そのようなこともあって昨年から、難病カフェのネットワーク化に取り組んでいます。いま「難病カフェ」の名称で開催されている活動の形態や中身は様々で、共通の基盤があるわけではなく、言ったもの勝ちのようなところがありますが、このネットワークでは「難病カフェとは何なのか」ということを含めて、難病カフェが「大事にすること」や「外せないポイント」を見出していきたいと思っています。一人ひとりの「やってみよう」を促進できるネットワークを目指しています。


当事者活動をさせる社会資源の充実を

当事者活動を続けていくにあたり、「あったらいいな」と思うことが2つあります。まずは、運用について柔軟に対応してくれて、かつ運営費にも使える助成金です。今は継続的に支援してくれている助成財団があるのですが、そういった助成金はまだまだ少ないのが現状です。当事者活動においては、助成金の対応で活動に支障をきたしてしまうということもあり申請に躊躇することも少なくありません。
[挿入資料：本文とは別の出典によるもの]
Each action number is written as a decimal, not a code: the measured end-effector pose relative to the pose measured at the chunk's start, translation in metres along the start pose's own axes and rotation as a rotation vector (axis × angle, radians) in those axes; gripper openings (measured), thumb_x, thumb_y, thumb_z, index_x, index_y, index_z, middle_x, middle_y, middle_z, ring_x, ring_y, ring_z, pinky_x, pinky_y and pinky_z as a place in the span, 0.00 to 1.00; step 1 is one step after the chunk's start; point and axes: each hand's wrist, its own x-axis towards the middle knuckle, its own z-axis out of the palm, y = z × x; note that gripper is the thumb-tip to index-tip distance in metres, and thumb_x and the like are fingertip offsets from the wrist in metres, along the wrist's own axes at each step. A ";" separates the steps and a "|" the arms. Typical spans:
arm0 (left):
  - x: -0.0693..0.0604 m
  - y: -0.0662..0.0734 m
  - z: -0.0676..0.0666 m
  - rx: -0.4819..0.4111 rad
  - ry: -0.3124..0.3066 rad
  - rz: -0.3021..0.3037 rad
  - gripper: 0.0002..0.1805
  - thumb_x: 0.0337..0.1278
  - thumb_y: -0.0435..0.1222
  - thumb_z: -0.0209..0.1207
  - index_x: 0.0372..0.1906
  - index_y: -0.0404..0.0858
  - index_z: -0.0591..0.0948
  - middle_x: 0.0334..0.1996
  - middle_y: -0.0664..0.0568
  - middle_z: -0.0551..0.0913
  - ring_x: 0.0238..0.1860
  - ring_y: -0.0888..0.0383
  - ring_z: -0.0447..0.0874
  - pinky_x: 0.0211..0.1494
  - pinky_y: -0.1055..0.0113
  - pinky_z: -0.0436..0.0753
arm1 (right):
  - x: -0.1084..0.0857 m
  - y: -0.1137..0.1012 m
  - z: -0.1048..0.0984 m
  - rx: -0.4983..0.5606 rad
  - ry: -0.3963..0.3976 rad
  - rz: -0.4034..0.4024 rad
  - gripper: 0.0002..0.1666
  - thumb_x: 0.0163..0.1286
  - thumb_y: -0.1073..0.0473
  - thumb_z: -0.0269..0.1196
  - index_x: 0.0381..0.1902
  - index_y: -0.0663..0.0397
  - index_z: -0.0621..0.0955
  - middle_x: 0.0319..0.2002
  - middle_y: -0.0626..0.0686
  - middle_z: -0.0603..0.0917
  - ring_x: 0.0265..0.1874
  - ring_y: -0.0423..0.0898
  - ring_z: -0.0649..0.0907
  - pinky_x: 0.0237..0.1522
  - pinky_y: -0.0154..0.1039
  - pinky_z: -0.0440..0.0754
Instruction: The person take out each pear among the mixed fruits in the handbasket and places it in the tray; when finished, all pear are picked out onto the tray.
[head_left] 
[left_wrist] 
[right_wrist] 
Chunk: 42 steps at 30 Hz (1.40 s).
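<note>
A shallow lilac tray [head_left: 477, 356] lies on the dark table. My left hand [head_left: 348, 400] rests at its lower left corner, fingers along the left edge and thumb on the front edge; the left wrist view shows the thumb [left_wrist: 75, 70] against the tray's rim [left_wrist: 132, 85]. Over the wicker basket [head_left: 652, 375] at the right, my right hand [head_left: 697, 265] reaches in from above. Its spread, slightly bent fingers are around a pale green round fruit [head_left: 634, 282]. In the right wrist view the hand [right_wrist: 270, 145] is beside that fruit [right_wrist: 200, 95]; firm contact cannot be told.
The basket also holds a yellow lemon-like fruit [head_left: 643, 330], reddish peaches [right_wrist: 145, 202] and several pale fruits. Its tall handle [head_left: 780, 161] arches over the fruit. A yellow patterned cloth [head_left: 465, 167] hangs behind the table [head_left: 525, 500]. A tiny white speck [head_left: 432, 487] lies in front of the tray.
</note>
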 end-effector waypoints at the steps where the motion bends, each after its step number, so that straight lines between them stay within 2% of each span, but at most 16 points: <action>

もう一つは、人材紹介です。例えばリーフレットを作りたいと思ったときに、デザインのスキルがある人を紹介してくれたり、総務的なことに困ったら事務局を支えてくれる人を紹介してくれる。でも、大事なのは、そういう外からスキルを提供してくれる人が、当事者活動の主体性を乗っ取らないでいてくれることです。当事者活動には関心があるけど、あくまでも外部の応援団みたいな人たちがいて、そことつないでくれる資源があるといいなと思います。


当事者活動を始めたい方へ

「当事者活動を始めたい」と思っている方には、やりたいことにチャレンジしてほしいということとともに、くれぐれも仲良くやってほしいと伝えたいです(笑)。自分がやりたいことをやるだけなら一人でやればいい、でも仲間とやるのであれば仲間は大切にしてほしいと思います。

うちの会の活動も、外からはいろいろなことが「遅い」と感じられるかもしれません。もちろん、団体の中で議論したり話し合うこと自体はいいことだと思います。でも活動のスピードを上げた時のいろんなひずみが恐くて。自分たちのペースを守らないと、会自体がなくなってしまう可能性もあるので、お互いを大切にしながら慎重にやっています。